WHAT IS NEEDED: From the line with "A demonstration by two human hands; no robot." through the line with "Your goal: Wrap", inclusive, return each line of the data below exactly and leave the rest out.
### RECORDED INFORMATION ###
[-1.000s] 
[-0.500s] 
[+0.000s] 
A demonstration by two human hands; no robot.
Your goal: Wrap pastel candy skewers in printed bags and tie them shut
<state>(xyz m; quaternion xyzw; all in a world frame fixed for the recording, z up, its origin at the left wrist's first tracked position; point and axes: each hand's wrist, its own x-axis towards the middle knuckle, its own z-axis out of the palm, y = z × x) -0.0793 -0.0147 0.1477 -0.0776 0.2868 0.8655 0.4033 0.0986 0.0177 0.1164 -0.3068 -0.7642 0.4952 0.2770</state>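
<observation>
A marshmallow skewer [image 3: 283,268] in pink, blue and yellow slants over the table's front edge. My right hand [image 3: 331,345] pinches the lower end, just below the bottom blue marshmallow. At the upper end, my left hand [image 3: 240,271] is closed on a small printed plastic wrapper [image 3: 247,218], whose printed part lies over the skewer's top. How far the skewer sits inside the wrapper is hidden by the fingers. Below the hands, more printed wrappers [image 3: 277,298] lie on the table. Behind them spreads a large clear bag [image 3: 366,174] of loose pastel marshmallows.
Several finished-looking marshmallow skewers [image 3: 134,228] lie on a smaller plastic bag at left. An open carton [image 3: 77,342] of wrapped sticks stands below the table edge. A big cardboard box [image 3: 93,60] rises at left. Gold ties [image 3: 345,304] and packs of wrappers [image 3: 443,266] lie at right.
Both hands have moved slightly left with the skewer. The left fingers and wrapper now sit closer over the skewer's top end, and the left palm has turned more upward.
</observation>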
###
WRITTEN RESPONSE:
A demonstration by two human hands; no robot.
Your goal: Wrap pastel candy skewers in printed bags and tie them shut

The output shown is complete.